Он так стремительно рванулся ко мне, что я невольно поднялась ему навстречу, думая, что сейчас он заключит меня в объятья.
– Эмма, я… – Он сделал паузу и резко остановился.
Я смущенно смотрела на него, внезапно вспомнив нашу последнюю встречу и все те слова, что сказала ему.
– Простите мою фамильярность, миссис Дэшвилл. Я был у себя в поместье и счел своим долгом узнать, как ваше самочувствие и не нужна ли вам какая-нибудь помощь.
Он выглядел бледным и взволнованным, под глазами залегли тени, на лбу и вокруг глаз появились ранние морщинки. Теперь ему, вероятно, было года тридцать два, и возраст оставил свой след на его облике.
– Я рада видеть вас, Уильям, – ответила я просто, не в силах сдерживать свою нежность.
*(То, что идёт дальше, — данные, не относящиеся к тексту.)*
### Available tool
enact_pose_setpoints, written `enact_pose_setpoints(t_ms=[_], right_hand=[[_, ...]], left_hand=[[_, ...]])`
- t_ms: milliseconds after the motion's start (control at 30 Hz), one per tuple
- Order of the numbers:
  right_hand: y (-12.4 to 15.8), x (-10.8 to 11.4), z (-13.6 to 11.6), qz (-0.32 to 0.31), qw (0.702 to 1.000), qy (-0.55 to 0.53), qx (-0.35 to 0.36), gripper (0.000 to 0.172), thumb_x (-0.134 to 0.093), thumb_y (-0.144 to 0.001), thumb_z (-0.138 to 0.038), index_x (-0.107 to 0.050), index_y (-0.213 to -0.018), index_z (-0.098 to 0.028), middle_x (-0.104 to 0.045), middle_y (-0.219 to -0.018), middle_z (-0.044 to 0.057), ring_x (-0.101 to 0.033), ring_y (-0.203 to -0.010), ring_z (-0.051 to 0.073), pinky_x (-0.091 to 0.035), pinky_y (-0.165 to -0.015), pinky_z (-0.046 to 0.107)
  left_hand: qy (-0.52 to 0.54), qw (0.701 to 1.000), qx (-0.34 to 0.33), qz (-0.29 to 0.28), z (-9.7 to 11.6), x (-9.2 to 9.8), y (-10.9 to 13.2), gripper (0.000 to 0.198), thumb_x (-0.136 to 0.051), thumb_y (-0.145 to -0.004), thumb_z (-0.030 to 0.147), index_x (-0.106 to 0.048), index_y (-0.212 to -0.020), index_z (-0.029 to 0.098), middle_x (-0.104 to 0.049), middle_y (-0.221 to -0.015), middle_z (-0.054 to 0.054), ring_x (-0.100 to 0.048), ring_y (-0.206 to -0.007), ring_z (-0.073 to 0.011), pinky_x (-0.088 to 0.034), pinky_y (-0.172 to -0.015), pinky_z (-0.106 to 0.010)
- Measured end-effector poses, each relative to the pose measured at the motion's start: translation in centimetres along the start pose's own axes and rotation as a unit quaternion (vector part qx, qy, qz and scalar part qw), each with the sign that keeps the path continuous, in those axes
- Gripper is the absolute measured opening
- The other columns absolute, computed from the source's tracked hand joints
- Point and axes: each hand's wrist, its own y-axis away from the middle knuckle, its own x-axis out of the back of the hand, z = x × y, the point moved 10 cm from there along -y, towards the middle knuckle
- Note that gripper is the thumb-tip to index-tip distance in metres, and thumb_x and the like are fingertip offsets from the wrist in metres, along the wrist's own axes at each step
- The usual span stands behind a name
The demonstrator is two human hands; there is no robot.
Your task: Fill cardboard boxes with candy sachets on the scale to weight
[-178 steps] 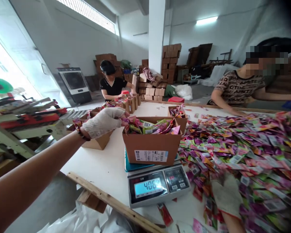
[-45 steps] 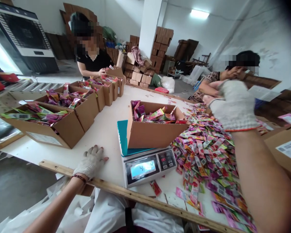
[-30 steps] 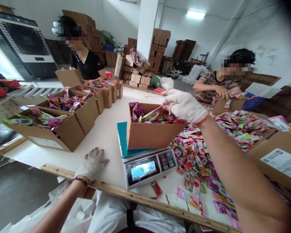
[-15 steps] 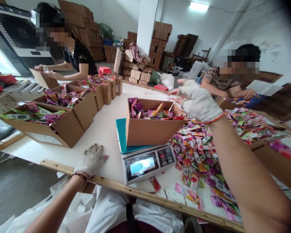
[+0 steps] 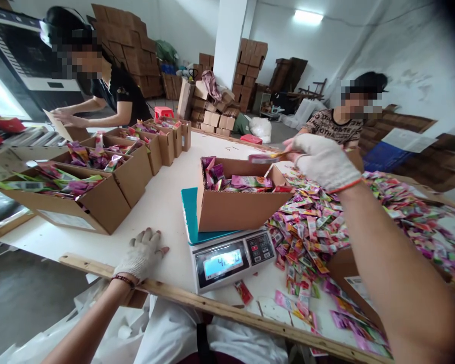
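Observation:
An open cardboard box (image 5: 242,210) full of small colourful packets (image 5: 250,182) stands on a digital scale (image 5: 233,260) with a lit display. Over the box's right end, my gloved right hand (image 5: 322,159) pinches a packet (image 5: 265,158) between fingers and thumb. My gloved left hand (image 5: 142,253) lies flat near the table's front edge with its fingers spread, left of the scale and holding nothing. Right of the scale spreads a heap of loose packets (image 5: 307,222), partly hidden by my right forearm.
Filled cardboard boxes (image 5: 109,197) form a row along the left, where a co-worker (image 5: 117,101) handles a piece of cardboard. Another person (image 5: 333,124) is across the heap. An open box (image 5: 349,273) sits beneath my right forearm. A wooden strip (image 5: 220,303) edges the table.
My right hand has closed on a packet; an orange one no longer shows atop the box. The box at right has shifted left, under my forearm. The person across has straightened. My left hand stays put.

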Motion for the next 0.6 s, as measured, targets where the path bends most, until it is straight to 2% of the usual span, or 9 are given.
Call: enact_pose_setpoints(t_ms=[100,167,200,267,367,433,500,533,600], right_hand=[[2.4,4.1,4.0,0.094,0.985,0.105,-0.104,0.019,-0.059,-0.089,-0.025,-0.071,-0.104,-0.020,-0.069,-0.108,0.013,-0.065,-0.108,0.038,-0.051,-0.100,0.059],[3.6,5.5,4.5,0.132,0.974,0.126,-0.131,0.030,-0.063,-0.086,-0.024,-0.070,-0.116,-0.021,-0.068,-0.122,0.014,-0.062,-0.118,0.039,-0.050,-0.106,0.060],[3.7,5.3,4.1,0.126,0.978,0.102,-0.127,0.036,-0.064,-0.086,-0.024,-0.069,-0.121,-0.021,-0.068,-0.126,0.015,-0.062,-0.120,0.038,-0.049,-0.107,0.058],[3.2,3.2,2.3,0.070,0.992,0.021,-0.104,0.034,-0.064,-0.087,-0.027,-0.072,-0.120,-0.019,-0.073,-0.117,0.012,-0.067,-0.109,0.032,-0.053,-0.103,0.052],[1.3,-1.9,-2.3,-0.079,0.993,-0.075,-0.051,0.025,-0.064,-0.088,-0.029,-0.077,-0.105,-0.018,-0.075,-0.089,0.005,-0.069,-0.081,0.022,-0.058,-0.081,0.038],[0.1,-5.2,-5.2,-0.185,0.982,-0.024,-0.011,0.020,-0.068,-0.084,-0.027,-0.079,-0.099,-0.020,-0.073,-0.080,0.002,-0.066,-0.073,0.019,-0.055,-0.073,0.033],[-0.9,-7.7,-6.7,-0.263,0.962,0.070,0.011,0.011,-0.073,-0.077,-0.021,-0.077,-0.086,-0.022,-0.070,-0.075,0.002,-0.065,-0.073,0.020,-0.051,-0.070,0.032],[-1.4,-8.4,-7.2,-0.287,0.951,0.113,0.020,0.007,-0.075,-0.073,-0.017,-0.075,-0.078,-0.022,-0.068,-0.071,0.003,-0.065,-0.072,0.021,-0.049,-0.069,0.033],[-2.1,-9.2,-7.9,-0.312,0.936,0.156,0.041,0.013,-0.075,-0.068,-0.013,-0.067,-0.063,-0.022,-0.061,-0.062,0.001,-0.061,-0.066,0.020,-0.045,-0.064,0.031]], left_hand=[[-0.004,1.000,-0.001,0.001,0.0,0.0,-0.1,0.062,-0.043,-0.102,0.044,-0.051,-0.154,0.011,-0.040,-0.164,-0.024,-0.036,-0.154,-0.0394,-0.034,-0.124,-0.054],[-0.010,1.000,-0.001,-0.004,0.0,-0.1,-0.1,0.063,-0.042,-0.102,0.044,-0.050,-0.154,0.010,-0.040,-0.164,-0.024,-0.035,-0.154,-0.0394,-0.033,-0.124,-0.054],[-0.013,1.000,-0.001,-0.006,0.1,-0.2,-0.2,0.063,-0.042,-0.102,0.045,-0.050,-0.155,0.010,-0.040,-0.165,-0.023,-0.034,-0.155,-0.0395,-0.033,-0.125,-0.053],[-0.016,1.000,0.001,-0.008,0.1,-0.2,-0.2,0.064,-0.041,-0.102,0.045,-0.049,-0.155,0.010,-0.038,-0.165,-0.023,-0.033,-0.155,-0.0395,-0.032,-0.125,-0.053],[-0.018,1.000,0.006,-0.008,0.0,-0.1,-0.1,0.064,-0.040,-0.102,0.045,-0.049,-0.155,0.011,-0.037,-0.166,-0.024,-0.034,-0.155,-0.0387,-0.032,-0.125,-0.053],[-0.020,1.000,0.007,-0.008,0.1,0.1,0.0,0.063,-0.040,-0.102,0.044,-0.049,-0.155,0.011,-0.037,-0.166,-0.024,-0.036,-0.155,-0.0382,-0.033,-0.125,-0.053],[-0.021,1.000,0.005,-0.008,0.2,0.3,0.2,0.063,-0.040,-0.102,0.044,-0.049,-0.154,0.011,-0.038,-0.165,-0.024,-0.036,-0.154,-0.0380,-0.033,-0.124,-0.052],[-0.020,1.000,0.004,-0.008,0.3,0.4,0.3,0.063,-0.040,-0.102,0.044,-0.050,-0.154,0.011,-0.039,-0.165,-0.023,-0.036,-0.154,-0.0380,-0.033,-0.124,-0.052],[-0.020,1.000,0.005,-0.012,0.3,0.5,0.4,0.063,-0.040,-0.102,0.044,-0.049,-0.155,0.011,-0.039,-0.166,-0.023,-0.035,-0.155,-0.0380,-0.033,-0.124,-0.051]])
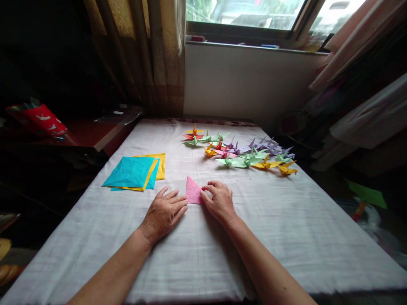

Сколько раз я представляла и видела во сне нашу встречу, и вот герцог стоит передо мной после стольких лет разлуки. Его визит во время похорон мужа совершенно не запомнился мне и мог не идти в счет. Я бросила невольный взгляд на его пальцы и обрадовалась, не увидев обручального кольца.
Он взял мои руки в свои и крепко сжал их.
– Вы вправду рады, Эмма? Я так беспокоился о вас все эти годы и особенно теперь, когда вы остались одна.
– Я помню наше обещание быть искренними друг с другом. Я тоже думала о вас все эти годы. Поцелуйте меня.
После этих слов Уильям как-то странно всхлипнул и прижал меня к груди с такой силой, что мне стало больно, но я и не подумала вскрикнуть или отодвинуться. На макушку мне что-то капнуло, и я поняла, что он плачет. Я обняла его сама и уткнулась лицом в серый бархат его костюма. Чего еще мне оставалось желать?
Его губы прильнули к моей шее, после чего он так привычно-ласково шепнул мне в ушко:
– Я все так же люблю вас, Эмма. Вы станете моей женой? Поднимите ваше личико, чтобы я смог поцеловать вас и увидеть ответ в ваших глазах.
Я послушно подняла голову и дрожащим голосом спросила:
– А ваша невеста? Что с ней стало?
– Я свободен от данного обещания и могу располагать собой по вашему желанию.
Больше мне ничего не было нужно слышать, и некоторое время мы только целовались со всей жадностью, какую вызывает пятилетняя разлука между истинно любящими людьми. Немного успокоившись, он подхватил меня на руки и уселся со своей ношей на диванчик в углу библиотеки.